Organized Panel Session
China and Vietnam are commonly classified as having Communist authoritarian regimes. That characterization, however, does not encapsulate the complexity and emerging dynamics that animate relations between the governors and the governed – the discussions and contestations between authorities and citizens on salient issues of governance. Emerging in both Vietnam and China are opportunities, institutions, and organizations through which citizens advocate political changes, criticize policies, and resist state authority. The state, in turn, exercises outright dismissal and repression against citizen’s protests, yet also shows receptivity, deliberation, and responsiveness to people’s grievances.
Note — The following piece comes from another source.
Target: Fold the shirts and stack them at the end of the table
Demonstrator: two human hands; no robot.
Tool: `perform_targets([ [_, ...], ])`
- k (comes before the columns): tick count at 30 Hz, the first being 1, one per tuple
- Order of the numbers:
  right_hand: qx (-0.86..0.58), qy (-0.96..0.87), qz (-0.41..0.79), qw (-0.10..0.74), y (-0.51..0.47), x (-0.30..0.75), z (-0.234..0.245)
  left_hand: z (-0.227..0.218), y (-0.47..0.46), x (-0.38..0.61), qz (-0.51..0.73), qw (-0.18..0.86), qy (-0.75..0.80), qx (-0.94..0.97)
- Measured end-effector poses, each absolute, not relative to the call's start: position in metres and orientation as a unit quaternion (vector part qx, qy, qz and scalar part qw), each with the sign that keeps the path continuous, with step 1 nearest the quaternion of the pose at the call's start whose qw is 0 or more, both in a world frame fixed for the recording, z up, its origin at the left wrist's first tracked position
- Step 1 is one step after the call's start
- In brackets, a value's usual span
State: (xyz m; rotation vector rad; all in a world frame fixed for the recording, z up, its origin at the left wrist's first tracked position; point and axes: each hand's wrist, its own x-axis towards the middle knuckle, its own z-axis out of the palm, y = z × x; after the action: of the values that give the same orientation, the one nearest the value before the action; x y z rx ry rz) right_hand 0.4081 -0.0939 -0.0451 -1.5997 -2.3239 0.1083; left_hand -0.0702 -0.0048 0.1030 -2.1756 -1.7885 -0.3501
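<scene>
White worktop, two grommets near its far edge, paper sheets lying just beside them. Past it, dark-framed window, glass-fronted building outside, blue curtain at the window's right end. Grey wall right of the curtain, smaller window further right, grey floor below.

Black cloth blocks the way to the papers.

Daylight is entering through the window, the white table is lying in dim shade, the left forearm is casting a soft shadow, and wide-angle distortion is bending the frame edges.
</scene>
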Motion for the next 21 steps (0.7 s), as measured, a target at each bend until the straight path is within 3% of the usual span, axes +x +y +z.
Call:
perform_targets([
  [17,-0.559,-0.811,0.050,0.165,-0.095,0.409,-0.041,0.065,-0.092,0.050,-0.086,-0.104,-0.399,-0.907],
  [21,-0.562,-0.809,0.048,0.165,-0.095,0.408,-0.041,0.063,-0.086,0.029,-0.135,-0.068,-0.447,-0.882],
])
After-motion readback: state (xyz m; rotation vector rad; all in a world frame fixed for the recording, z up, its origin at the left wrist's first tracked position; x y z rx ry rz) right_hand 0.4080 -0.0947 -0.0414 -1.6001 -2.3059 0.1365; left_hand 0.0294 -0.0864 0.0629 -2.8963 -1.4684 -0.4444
This panel closely examines these political dynamics in comparative perspective through research conducted in China and Vietnam. The panelists shed light on actions by state authorities toward citizens who demonstrate, go on strike, and display other forms of discontent. Nhu Truong differentiates between reactive and institutionalized responsiveness by Chinese and Vietnamese authorities during contentious land requisitions. Manfred Elfstrom studies Chinese state reactions to factory workers’ resistance. Benedict Kerkvliet analyzes Vietnamese authorities actions toward public political criticism. These studies not only demonstrate the wide range of repressive and responsive actions by state authorities to people’s concerns and criticisms, but also probe the reasons for the variation and the implications for understanding the political systems in the two countries. Regina Abrami, the discussant and an author of comparative studies of both China and Vietnam, is well placed to assess the presenters’ analyses and contribute further insights to the panel’s topic.